Mr. Pichette should have been called to do the work. Therefore, Mr. Pichette claims 4.5 hours overtime.
FOR THE UNION:
(SGD.) R. Nadeau
There appeared on behalf of the Company:
P. D. Macleod – Vice-President Operations, Toronto
R. Dupuis – Regional Director, Quebec
D. Dulude – Lead Hand, Boisbriand
P. Cunningham – Supervisor, Montreal
And on behalf of the Union:
R. Nadeau – Division Vice-President, Quebec
R. Pichette – Local Chairman, Montreal
AWARD OF THE ARBITRATOR
This grievance concerns the application of article 8.6 of the collective agreement, which reads as follows:
8.6 If work is required by the Company to be performed on a day which is not part of any assignment, it may be performed by an available extra or unassigned employee who will otherwise not have 40 hours of work that week. Overtime shall be allocated on the basis of seniority wherever possible, in a voluntary manner, within the work classification and shifts, provided the employees is capable of performing the duties; however, upon reaching the bottom of the seniority list in that classification and shift, the junior employee(s) will be required, in reverse order to work the overtime.
The evidence establishes that the Company needed to fill a vacancy because of the absence of another employee the morning of December 22, 1995. The work in question consisted of pre-loading trucks for certain routes in Laval.
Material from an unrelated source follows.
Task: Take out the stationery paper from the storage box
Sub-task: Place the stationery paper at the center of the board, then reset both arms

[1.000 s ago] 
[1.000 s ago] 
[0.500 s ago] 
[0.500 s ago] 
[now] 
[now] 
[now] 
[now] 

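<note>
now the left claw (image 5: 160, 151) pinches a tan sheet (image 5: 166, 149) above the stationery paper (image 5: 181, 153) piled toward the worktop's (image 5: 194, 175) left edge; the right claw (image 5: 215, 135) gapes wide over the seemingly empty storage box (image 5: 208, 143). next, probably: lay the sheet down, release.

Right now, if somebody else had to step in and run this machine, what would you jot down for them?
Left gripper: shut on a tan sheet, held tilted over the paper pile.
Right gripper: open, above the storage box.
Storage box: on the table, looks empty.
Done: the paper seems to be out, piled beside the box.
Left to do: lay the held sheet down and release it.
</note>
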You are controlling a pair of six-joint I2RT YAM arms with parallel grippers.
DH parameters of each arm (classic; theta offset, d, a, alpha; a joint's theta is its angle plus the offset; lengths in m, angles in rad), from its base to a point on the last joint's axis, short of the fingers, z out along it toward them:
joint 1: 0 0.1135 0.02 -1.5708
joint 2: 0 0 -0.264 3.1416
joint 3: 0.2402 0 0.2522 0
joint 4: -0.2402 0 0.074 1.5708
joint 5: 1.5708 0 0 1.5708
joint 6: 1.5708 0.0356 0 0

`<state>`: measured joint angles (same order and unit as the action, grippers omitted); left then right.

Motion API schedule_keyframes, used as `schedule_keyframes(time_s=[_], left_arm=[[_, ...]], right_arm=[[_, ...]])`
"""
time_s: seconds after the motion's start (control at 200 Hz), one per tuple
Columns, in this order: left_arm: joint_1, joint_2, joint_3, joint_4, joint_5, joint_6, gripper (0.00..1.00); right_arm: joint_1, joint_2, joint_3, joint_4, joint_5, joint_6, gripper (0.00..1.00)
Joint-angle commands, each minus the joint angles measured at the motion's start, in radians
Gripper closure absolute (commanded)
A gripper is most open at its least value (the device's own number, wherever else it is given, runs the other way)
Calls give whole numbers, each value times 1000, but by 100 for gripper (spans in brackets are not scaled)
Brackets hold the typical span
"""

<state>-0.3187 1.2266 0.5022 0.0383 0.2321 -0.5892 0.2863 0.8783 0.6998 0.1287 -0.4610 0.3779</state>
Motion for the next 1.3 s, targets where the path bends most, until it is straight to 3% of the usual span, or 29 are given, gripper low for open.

It is evidence that Supervisor Paul Cunningham was of the opinion that it would be preferable to have an employee who was familiar with the Laval routes perform the work of pre-loading. He therefore assigned the overtime to Mr. Alain André, a delivery driver who was junior to the grievor, Mr. Pichette, who worked in the Montreal sector. Furthermore, it appears from the evidence that Mr. Pichette, the local chairman of the Union, had communicated to Mr. Cunningham, through the intermediary of Mr. Steve Wheatley, that the Union did not agree that the work in question could be distributed on any basis other than seniority.
Mr. Pichette is an employee of twenty years’ service. Like other drivers in the service of the Company, he had previously done pre-loading work without, it seems, receiving any complaints or discipline from the Company concerning his performance. Therefore, as it concerns the pre-loading, the Arbitrator must conclude that he was "capable of performing the work" within the meaning of article 8.6 of the collective agreement. The wording of article 8.6 does not give to Mr. Cunningham the right to choose the employee whom he judges to be the most capable or the most likely to accomplish the work of pre-loading.
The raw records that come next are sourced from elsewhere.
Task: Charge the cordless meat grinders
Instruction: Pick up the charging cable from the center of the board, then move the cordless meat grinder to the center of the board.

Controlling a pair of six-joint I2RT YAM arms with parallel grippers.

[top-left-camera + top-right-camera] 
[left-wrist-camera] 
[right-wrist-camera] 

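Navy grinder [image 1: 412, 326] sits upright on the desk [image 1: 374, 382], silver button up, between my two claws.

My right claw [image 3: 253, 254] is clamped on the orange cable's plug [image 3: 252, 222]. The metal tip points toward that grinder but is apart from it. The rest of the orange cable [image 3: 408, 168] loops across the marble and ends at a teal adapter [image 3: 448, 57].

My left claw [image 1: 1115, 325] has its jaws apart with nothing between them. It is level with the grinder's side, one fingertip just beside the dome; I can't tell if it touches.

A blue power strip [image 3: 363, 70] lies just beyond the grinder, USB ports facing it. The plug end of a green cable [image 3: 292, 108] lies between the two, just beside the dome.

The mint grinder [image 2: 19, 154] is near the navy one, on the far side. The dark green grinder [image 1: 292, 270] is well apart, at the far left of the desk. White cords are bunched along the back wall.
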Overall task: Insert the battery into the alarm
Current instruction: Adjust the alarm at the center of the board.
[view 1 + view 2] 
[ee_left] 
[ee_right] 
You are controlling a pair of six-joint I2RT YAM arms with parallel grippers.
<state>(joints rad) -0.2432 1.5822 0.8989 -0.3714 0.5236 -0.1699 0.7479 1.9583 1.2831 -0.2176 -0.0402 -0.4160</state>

Furthermore, the evidence concerning the communications between Mr. Cunningham and Mr. Wheatley raises disturbing questions concerning the good faith of Mr. Cunningham in his alleged communications with the Union’s representatives. The supervisor was on notice that the President of the Union refused to agree to the calling to work of junior employees. In fact, that message had been communicated to him by Mr. Wheatley. In spite of that, Mr. Cunningham insisted on claiming before the Arbitrator that Mr. Wheatley had given him the agreement of the Union in order to justify the assignment of Mr. André. Unfortunately, as far as these events are concerned, the Arbitrator must conclude that Mr. Cunningham is lacking in credibility
The evidence establishes that the grievor, Mr. Pichette, who was the senior of the eligible employees, was capable of performing the work of pre-loading which was available on the morning of December 22, 1995. Furthermore, it is clear that the Union did not agree to the assignment of a junior employee and that Mr. Cunningham understood, or reasonably should have understood, that.
Therefore, the grievance is allowed. The Arbitrator declares that the Employer did violate the terms of article 8.6 and orders that Mr. Pichette be compensated for his loss of wages and benefits, with interest.